El presidente del Gobierno, Pedro Sánchez interviene en la inauguración de la primera Cumbre Internacional contra el Odio.

El presidente del Gobierno, Pedro Sánchez interviene en la inauguración de la primera Cumbre Internacional contra el Odio. Chema Moya Efe

HODIO

Publicada
Actualizada

Hace tiempo que en Europa no hay grandes guerras, y eso nos ha adormecido de tal forma que, entre la dejadez de la buena vida y un nihilismo sordo, la gente se molesta más porque no le dejen hacer lo que uno quiera que por la parte moral de sus acciones como individuos de la sociedad.

A alguien ("demasiados") se le ha olvidado la definición del ser humano como individuo de "la rama evolutiva de los monos más evolucionados" o, simplemente, si se les recuerda, lo negarían tan vehementemente que el propio Darwin vería peligrar su propia identidad física ("Nada nuevo, ¿verdad?").

Aparte de ser monos físicamente más guapos que nuestros congéneres (lo que habría que preguntárselo también a ellos, para ser justos, pero eso aumentaría el gasto en psicólogos, que ya tienen bastante con cargar con los therian, otherkin, furries y demás especies invasoras alternativas), Darwin nos recuerda que la moral no es un adorno intelectual ni una cuestión de capricho: es una necesidad biológica, un mecanismo que permite a los grupos humanos sobrevivir y adaptarse. La cooperación, la empatía y el respeto a ciertas reglas no son opciones: son pegamento evolutivo.

Frente a esto, los fundamentalismos (de cualquier tipo, incluyendo a los nihilistas sociales con los que abro el artículo, claro) actúan como fuerza contraria: imponen obediencia ciega, dogma rígido y violencia, ignorando la lógica de la vida social y debilitando la cohesión natural que sostiene a la especie.

En pocas palabras, un lado construye fuerza colectiva real; el otro destruye la base misma de la supervivencia.

Cuando, desde estructuras globales como la ONU a simples ONG tipificadas como de "ayuda a los desfavorecidos", olvidan la posición moral y terminan fabricando entre todos un wokismo basado en ocultar problemas bajo la alfombra para que nadie se sienta "ofendidito", y —últimamente, de forma ostensible y autodefensiva— atacando al que ya ve demasiada "mierda" bajo ella (y no precisamente la asociada al éxito de una obra teatral...), se les rompe el chiringuito montado y hacen lo único que cualquier ente consciente quiere: sobrevivir (léase: más marketing, más dinero…).
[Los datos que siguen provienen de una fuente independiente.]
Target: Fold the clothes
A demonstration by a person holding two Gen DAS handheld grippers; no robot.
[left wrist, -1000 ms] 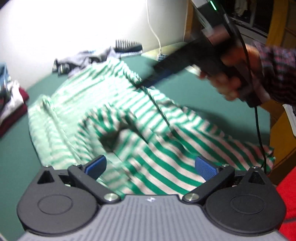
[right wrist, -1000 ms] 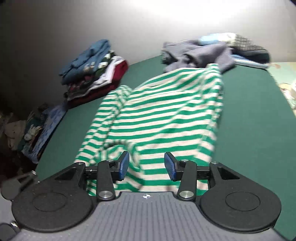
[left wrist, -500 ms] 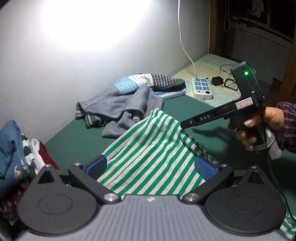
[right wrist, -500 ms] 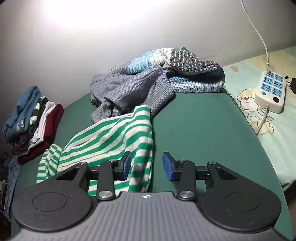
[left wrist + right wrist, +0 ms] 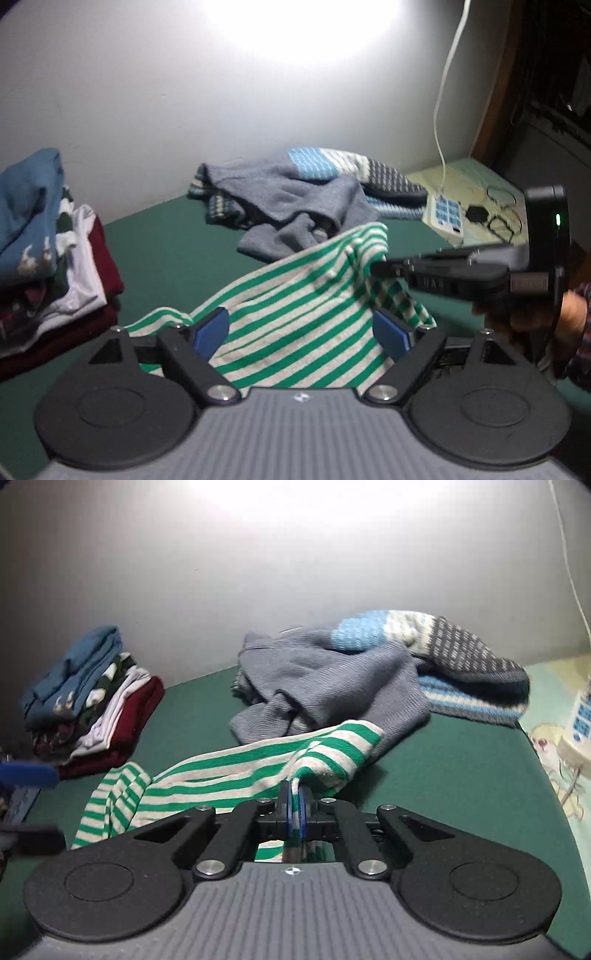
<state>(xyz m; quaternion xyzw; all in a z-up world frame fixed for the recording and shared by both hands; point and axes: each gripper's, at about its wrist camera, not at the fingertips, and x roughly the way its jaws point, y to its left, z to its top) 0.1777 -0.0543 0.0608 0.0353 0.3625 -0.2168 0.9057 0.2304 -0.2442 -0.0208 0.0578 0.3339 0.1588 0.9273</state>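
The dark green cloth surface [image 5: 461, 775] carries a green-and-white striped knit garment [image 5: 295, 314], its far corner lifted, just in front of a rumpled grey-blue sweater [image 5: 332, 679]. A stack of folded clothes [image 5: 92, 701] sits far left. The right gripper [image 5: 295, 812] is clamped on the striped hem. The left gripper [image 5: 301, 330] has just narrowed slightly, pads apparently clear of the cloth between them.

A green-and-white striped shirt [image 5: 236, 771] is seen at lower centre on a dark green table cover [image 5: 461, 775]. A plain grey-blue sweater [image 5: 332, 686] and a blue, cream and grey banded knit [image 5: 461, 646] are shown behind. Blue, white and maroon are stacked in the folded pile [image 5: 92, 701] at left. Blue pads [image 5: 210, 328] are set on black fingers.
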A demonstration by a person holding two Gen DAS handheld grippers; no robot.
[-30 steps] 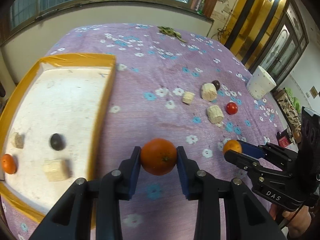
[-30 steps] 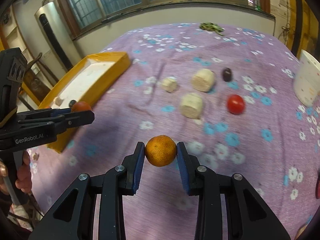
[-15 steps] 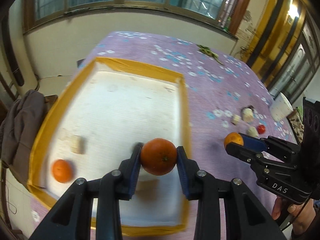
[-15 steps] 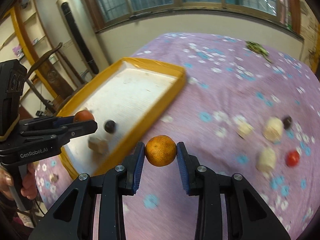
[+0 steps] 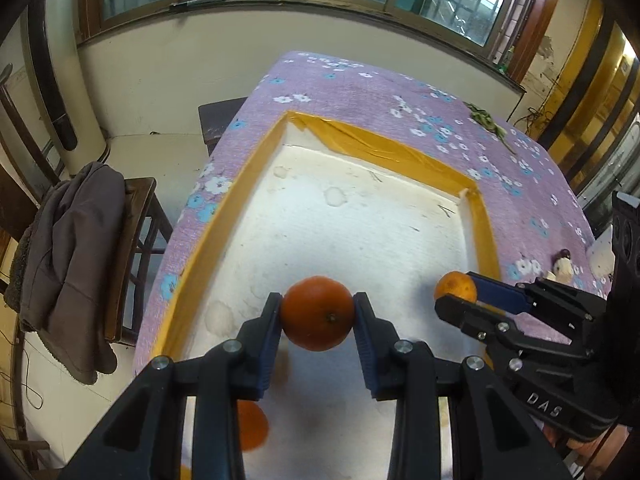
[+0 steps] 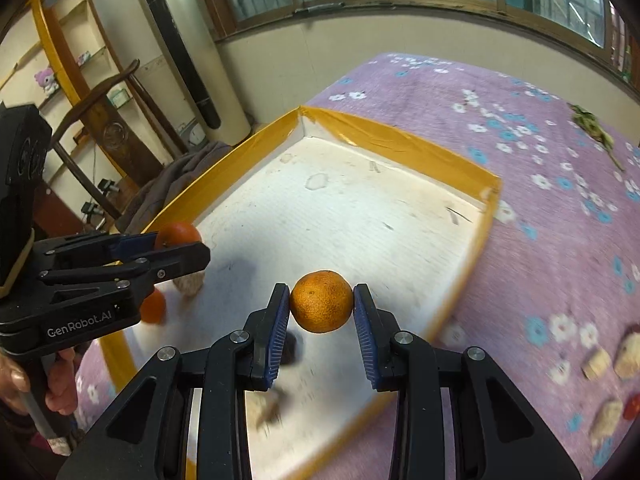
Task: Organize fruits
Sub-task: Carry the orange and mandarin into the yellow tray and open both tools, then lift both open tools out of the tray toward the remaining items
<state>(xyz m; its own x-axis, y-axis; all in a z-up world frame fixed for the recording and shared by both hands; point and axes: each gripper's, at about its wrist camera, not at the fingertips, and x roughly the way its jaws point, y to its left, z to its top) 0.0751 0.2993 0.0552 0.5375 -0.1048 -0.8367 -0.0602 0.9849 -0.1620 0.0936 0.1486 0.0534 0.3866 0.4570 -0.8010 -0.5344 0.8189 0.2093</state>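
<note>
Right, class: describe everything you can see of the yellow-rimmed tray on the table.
The tray is a shallow rectangle: white, foam-like floor, stained and scuffed, with low walls wrapped in glossy yellow tape that wrinkles at the corners. It lies flat on the purple flowered tablecloth, near the table's edge. An orange, a pale chunk and a dark fruit lie inside. Both grippers hold oranges above it, not touching it.

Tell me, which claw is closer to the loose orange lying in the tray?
Left. The left claw hangs almost directly above the loose orange in the tray; the right claw is farther off, nearer the tray's opposite edge.
</note>
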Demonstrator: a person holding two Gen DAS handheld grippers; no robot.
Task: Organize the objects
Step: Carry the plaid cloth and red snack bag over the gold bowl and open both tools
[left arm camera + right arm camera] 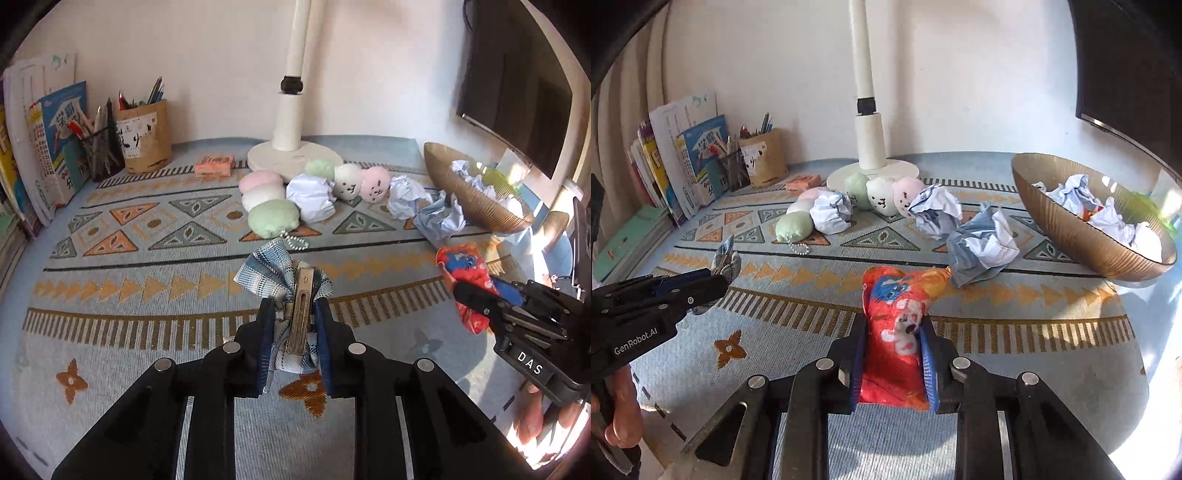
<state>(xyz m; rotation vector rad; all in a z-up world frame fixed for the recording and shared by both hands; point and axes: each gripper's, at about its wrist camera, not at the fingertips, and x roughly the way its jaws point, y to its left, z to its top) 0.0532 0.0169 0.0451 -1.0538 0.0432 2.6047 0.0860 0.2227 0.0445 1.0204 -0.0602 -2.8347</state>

Actualmente, Oxfam Intermón, en un anuncio en Facebook, difunde un "panfleto autodefensivo" de ese calibre, asimilando a los críticos con el wokismo —imperante según dónde— con los "buleros", o sea, "cuñaos" que no saben realmente lo que critican y a los que hay que reconducir a las "buenas maneras"; eso sí, marcándolos previamente como los nazis hicieron con los judíos, con su estrella antes del pogromo definitivo. Aunque hoy es mediático solo, o casi siempre, gracias a Dios, sigue siendo una técnica "muy profundamente fascista", muy usada por quienes dicen odiar al fascismo.

El Gobierno español también está por esas: ante la proliferación sin éxito de tanta "fábrica antibulo", ha sacado una app llamada "HODIO". Por lo visto, no se sabe bien que en español, si la "H" inicial se aspira un poco, "eso" suena a "JODÍO", en un claro ejemplo de que ya no saben qué hacer para que la ciudadanía se trague tanto cuento como meten.

Pues sí. Los antibuleros son los primeros fabricantes de bulos, y los bulos rotos es justo lo que quieren evitar. Aquí, muchos necesitan un espejito mágico, como la madrastra de Blancanieves… para mirarse y convencerse de que todo lo que hacen es perfecto, mientras la realidad se les escapa de las manos. Porque a los demás, solo convencen a los convencidos.

Se van a extinguir, vaya. Y ya iba siendo hora.

De creacionismo y cienciología hablaremos otro día.